» **WHAT IS REQUIRED**: An exact copy of the entries, with every picture omitted, is what is needed here.

» **RECORDS TO USE**:
══════════════════════════════

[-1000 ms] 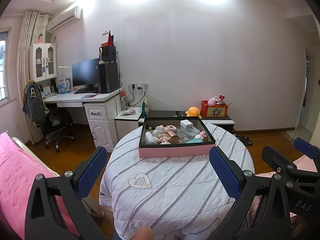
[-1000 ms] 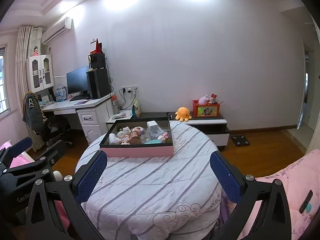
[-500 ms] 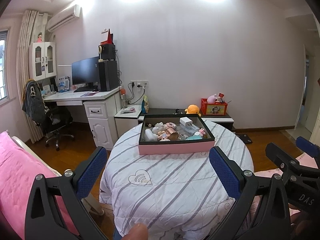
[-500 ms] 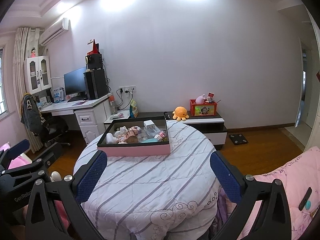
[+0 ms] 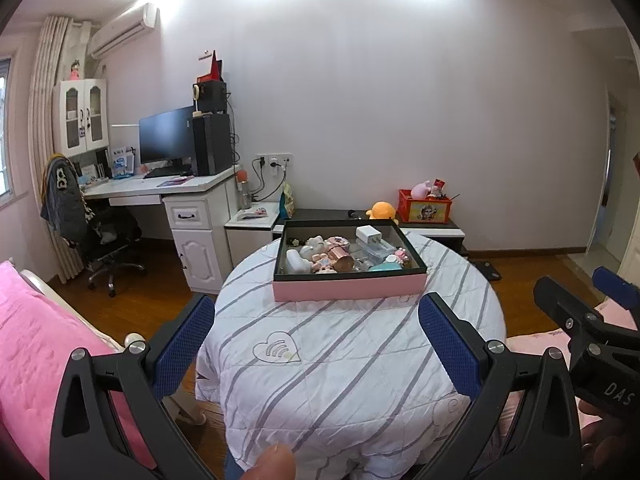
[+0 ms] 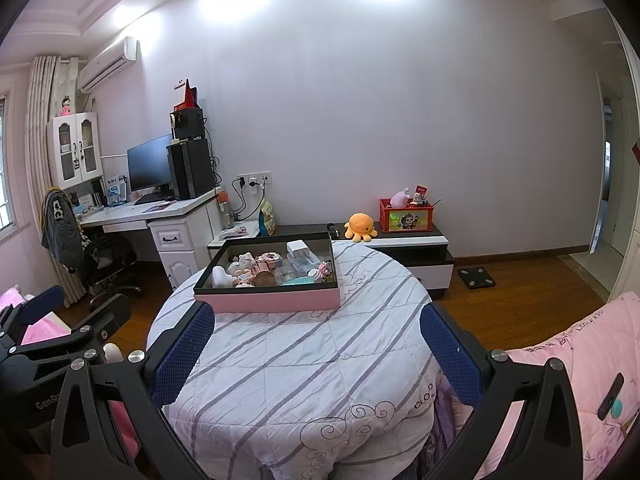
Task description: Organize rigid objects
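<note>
Here, both the left tongs [image 5: 316, 344] and the right tongs [image 6: 318, 354] hover released and empty above the round desk [image 5: 340, 360], whose far side bears the trinket-filled pink box [image 5: 348, 284].

Quilted cloth table cover [image 5: 344, 360], glossy wood floor [image 6: 520, 292], matt pink box [image 5: 348, 286].

A box [image 5: 348, 286] full of trinkets [image 5: 340, 254] sits on the table [image 5: 320, 360], ahead of both open jaws; a desk [image 5: 160, 188] stands behind, left.
</note>
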Demonstrator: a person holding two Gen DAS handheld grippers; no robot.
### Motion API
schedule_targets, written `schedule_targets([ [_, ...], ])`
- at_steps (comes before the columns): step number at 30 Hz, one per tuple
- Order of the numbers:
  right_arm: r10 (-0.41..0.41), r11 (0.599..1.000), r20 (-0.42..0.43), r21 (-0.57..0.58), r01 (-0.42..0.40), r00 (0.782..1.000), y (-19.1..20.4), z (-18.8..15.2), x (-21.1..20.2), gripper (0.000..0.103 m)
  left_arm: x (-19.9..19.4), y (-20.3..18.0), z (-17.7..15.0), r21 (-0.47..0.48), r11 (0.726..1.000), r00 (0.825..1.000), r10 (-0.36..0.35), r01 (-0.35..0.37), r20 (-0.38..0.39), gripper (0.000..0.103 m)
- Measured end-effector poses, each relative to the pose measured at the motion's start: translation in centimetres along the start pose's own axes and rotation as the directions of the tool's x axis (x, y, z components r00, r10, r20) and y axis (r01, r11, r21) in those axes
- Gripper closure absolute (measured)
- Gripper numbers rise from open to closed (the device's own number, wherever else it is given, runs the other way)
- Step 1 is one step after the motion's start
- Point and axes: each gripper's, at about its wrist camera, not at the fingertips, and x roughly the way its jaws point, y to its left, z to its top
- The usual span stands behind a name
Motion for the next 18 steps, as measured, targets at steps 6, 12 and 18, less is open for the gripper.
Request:
schedule_targets([
  [6, -0.005, 1.0, -0.001, 0.008, 0.005, 1.0, -0.11, -0.17, -0.16, 0.0, -0.23, -0.42, -0.21, 0.017, 1.0, 1.0, 0.0, 0.0, 0.008, 0.0],
  [12, -0.01, 1.0, 0.0, 0.011, 0.01, 1.0, -0.23, -0.24, -0.32, 0.0, -0.1, -0.24, -0.22, 0.005, 1.0, 1.0, -0.007, 0.007, -0.001, 0.0],
  [18, -0.01, 1.0, 0.0, 0.01, 0.01, 1.0, -0.25, -0.27, -0.32, 0.0, -0.15, 0.16, -0.2, -0.015, 1.0, 1.0, -0.022, 0.022, -0.002, 0.0],
])
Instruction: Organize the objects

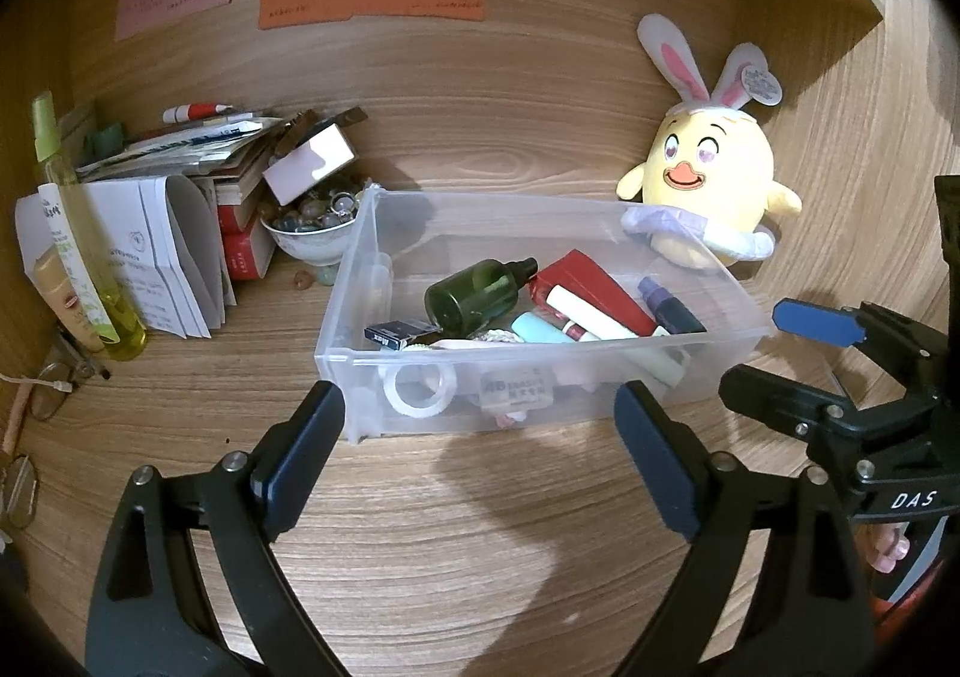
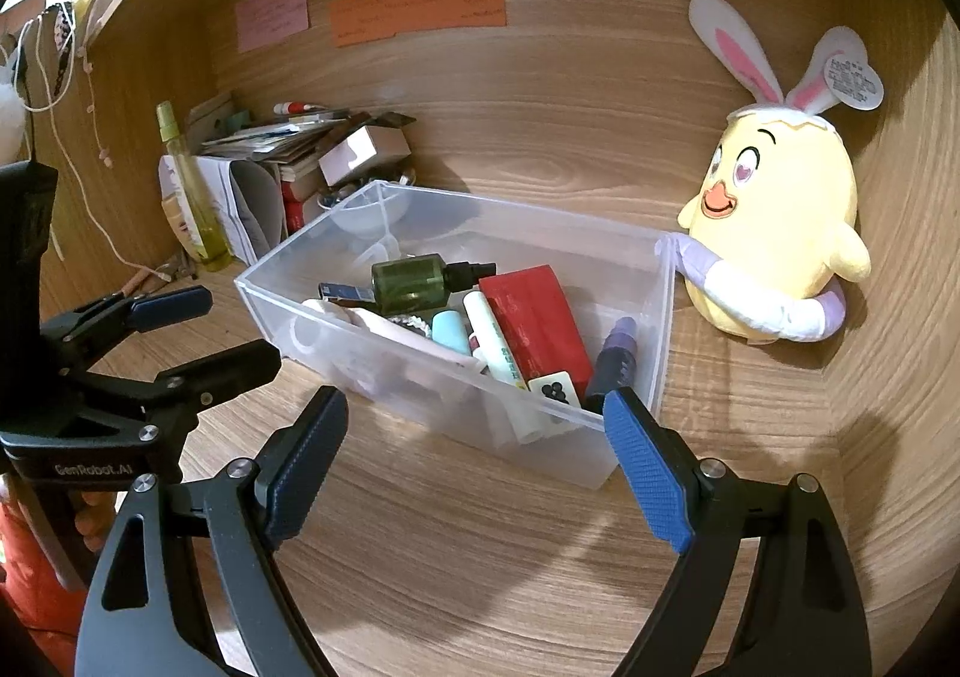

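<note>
The clear plastic bin [image 1: 540, 377] sits on the worktop [image 1: 450, 527] straight ahead of both hand-held grippers, its long axis running left to right across them. The left hand-held gripper [image 1: 480, 455] and the right hand-held gripper [image 2: 474, 455] both hang spread wide and empty, just short of its near wall. Inside, the green bottle [image 1: 474, 293] lies on its side, cap pointing right.
</note>
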Demonstrator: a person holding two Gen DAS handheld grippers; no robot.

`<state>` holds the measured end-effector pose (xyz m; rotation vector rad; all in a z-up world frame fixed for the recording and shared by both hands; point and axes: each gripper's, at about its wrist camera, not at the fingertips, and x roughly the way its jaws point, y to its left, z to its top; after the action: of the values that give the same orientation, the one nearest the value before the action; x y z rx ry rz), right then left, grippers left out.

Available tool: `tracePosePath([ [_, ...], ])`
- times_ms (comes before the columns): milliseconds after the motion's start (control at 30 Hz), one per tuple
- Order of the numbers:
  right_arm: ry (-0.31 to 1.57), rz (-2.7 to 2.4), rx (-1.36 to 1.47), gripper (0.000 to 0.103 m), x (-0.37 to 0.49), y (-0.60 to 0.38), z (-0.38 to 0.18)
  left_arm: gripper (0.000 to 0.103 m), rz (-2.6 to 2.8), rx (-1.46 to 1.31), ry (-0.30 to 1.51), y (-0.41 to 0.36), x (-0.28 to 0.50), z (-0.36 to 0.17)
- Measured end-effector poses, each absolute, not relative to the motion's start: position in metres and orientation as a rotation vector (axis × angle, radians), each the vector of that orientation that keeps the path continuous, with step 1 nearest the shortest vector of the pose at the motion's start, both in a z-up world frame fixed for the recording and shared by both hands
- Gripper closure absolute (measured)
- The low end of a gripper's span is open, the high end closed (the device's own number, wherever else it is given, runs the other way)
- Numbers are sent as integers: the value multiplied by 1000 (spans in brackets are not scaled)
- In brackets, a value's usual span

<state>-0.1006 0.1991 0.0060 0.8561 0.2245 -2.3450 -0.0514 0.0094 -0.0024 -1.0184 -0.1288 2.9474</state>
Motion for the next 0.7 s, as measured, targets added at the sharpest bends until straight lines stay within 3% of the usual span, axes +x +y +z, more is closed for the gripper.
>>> tracePosePath([
  [700,204,-2341,859,17,-102,200,8,10,2941,-1059,-152,6,-54,-6],
])
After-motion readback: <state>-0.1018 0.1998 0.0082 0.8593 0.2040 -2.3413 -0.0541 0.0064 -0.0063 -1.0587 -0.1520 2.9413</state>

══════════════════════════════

» **TASK OUTPUT**:
[-1000 ms] 
[-1000 ms] 
[-500 ms] 
[-500 ms] 
[+0 ms] 
[+0 ms] 
Task description: Organize rigid objects
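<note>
Here, both the left tongs [image 5: 316, 344] and the right tongs [image 6: 318, 354] hover released and empty above the round desk [image 5: 340, 360], whose far side bears the trinket-filled pink box [image 5: 348, 284].

Quilted cloth table cover [image 5: 344, 360], glossy wood floor [image 6: 520, 292], matt pink box [image 5: 348, 286].

A box [image 5: 348, 286] full of trinkets [image 5: 340, 254] sits on the table [image 5: 320, 360], ahead of both open jaws; a desk [image 5: 160, 188] stands behind, left.
</note>
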Demonstrator: a person holding two Gen DAS handheld grippers; no robot.
### Motion API
schedule_targets, written `schedule_targets([ [_, ...], ])`
- at_steps (comes before the columns): step number at 30 Hz, one per tuple
- Order of the numbers:
  right_arm: r10 (-0.41..0.41), r11 (0.599..1.000), r20 (-0.42..0.43), r21 (-0.57..0.58), r01 (-0.42..0.40), r00 (0.782..1.000), y (-19.1..20.4), z (-18.8..15.2), x (-21.1..20.2), gripper (0.000..0.103 m)
  left_arm: x (-19.9..19.4), y (-20.3..18.0), z (-17.7..15.0), r21 (-0.47..0.48), r11 (0.726..1.000), r00 (0.825..1.000), r10 (-0.36..0.35), r01 (-0.35..0.37), r20 (-0.38..0.39), gripper (0.000..0.103 m)
- Measured end-effector poses, each relative to the pose measured at the motion's start: translation in centimetres along the start pose's own axes and rotation as the directions of the tool's x axis (x, y, z components r00, r10, r20) and y axis (r01, r11, r21) in those axes
- Gripper closure absolute (measured)
- Gripper numbers rise from open to closed (the device's own number, wherever else it is given, runs the other way)
- Step 1 is one step after the motion's start
- Point and axes: each gripper's, at about its wrist camera, not at the fingertips, and x roughly the way its jaws point, y to its left, z to its top
- The usual span stands behind a name
Motion for the next 18 steps, as measured, targets at steps 6, 12 and 18, less is open for the gripper.
Request:
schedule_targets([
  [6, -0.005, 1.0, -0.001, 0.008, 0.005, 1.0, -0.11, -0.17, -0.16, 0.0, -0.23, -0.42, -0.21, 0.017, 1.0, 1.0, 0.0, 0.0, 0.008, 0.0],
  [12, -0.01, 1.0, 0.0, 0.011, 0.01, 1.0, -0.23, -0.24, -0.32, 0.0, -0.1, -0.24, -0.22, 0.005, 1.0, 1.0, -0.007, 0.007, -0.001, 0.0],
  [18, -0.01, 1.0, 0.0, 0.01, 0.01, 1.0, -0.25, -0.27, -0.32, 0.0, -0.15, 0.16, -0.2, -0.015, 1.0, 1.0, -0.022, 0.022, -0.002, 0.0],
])
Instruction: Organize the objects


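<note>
The clear plastic bin [image 1: 540, 377] sits on the worktop [image 1: 450, 527] straight ahead of both hand-held grippers, its long axis running left to right across them. The left hand-held gripper [image 1: 480, 455] and the right hand-held gripper [image 2: 474, 455] both hang spread wide and empty, just short of its near wall. Inside, the green bottle [image 1: 474, 293] lies on its side, cap pointing right.
</note>
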Demonstrator: a person holding two Gen DAS handheld grippers; no robot.

`<state>` holds the measured end-effector pose (xyz m; rotation vector rad; all in a z-up world frame fixed for the recording and shared by both hands; point and axes: each gripper's, at about its wrist camera, not at the fingertips, and x roughly the way its jaws point, y to its left, z to its top; after the action: of the values that give the same orientation, the one nearest the value before the action; x y z rx ry rz), right then left, grippers left out.

Available tool: `tracePosePath([ [_, ...], ])`
- times_ms (comes before the columns): milliseconds after the motion's start (control at 30 Hz), one per tuple
- Order of the numbers:
  right_arm: ry (-0.31 to 1.57), rz (-2.7 to 2.4), rx (-1.36 to 1.47), gripper (0.000 to 0.103 m), x (-0.37 to 0.49), y (-0.60 to 0.38), z (-0.38 to 0.18)
  left_arm: gripper (0.000 to 0.103 m), rz (-2.6 to 2.8), rx (-1.46 to 1.31), ry (-0.30 to 1.51), y (-0.41 to 0.36), x (-0.28 to 0.50), z (-0.36 to 0.17)
- Measured end-effector poses, each absolute, not relative to the motion's start: position in metres and orientation as a rotation vector (axis × angle, radians), each the vector of that orientation that keeps the path continuous, with step 1 nearest the shortest vector of the pose at the motion's start, both in a z-up world frame fixed for the recording and shared by both hands
- Gripper closure absolute (measured)
- The low end of a gripper's span is open, the high end closed (the device's own number, wherever else it is given, runs the other way)
- Numbers are sent as integers: the value multiplied by 1000 (spans in brackets are not scaled)
- In brackets, a value's usual span

<state>-0.1006 0.1991 0.0060 0.8561 0.2245 -2.3450 -0.0514 0.0094 -0.0024 -1.0184 -0.1288 2.9474</state>
Motion for the next 0.7 s, as measured, targets added at the sharpest bends until straight lines stay within 3% of the usual span, axes +x +y +z, more is closed for the gripper.
>>> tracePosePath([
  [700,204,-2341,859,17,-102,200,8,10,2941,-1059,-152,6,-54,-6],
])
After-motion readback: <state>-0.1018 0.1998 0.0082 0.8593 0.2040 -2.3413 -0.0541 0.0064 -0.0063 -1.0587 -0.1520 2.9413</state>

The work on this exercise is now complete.